## Exercise brief
Output the listing below, keeping each line exactly as it stands.

## Source data
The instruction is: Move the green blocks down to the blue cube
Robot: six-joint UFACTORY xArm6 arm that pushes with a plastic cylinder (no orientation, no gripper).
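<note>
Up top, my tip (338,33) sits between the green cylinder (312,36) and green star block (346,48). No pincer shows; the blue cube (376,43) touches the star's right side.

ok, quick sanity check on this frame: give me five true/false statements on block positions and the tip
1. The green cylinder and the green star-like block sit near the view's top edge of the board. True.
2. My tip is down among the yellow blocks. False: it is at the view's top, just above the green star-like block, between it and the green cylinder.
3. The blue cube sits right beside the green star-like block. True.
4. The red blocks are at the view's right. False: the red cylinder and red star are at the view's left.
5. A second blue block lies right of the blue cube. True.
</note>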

## Response area
The instruction is: Move the green blocks down to the blue cube
Robot: six-joint UFACTORY xArm6 arm that pushes with a plastic cylinder (no orientation, no gripper).
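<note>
Up top, my tip (338,33) sits between the green cylinder (312,36) and green star block (346,48). No pincer shows; the blue cube (376,43) touches the star's right side.

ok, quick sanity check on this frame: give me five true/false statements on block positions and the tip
1. The green cylinder and the green star-like block sit near the view's top edge of the board. True.
2. My tip is down among the yellow blocks. False: it is at the view's top, just above the green star-like block, between it and the green cylinder.
3. The blue cube sits right beside the green star-like block. True.
4. The red blocks are at the view's right. False: the red cylinder and red star are at the view's left.
5. A second blue block lies right of the blue cube. True.
</note>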

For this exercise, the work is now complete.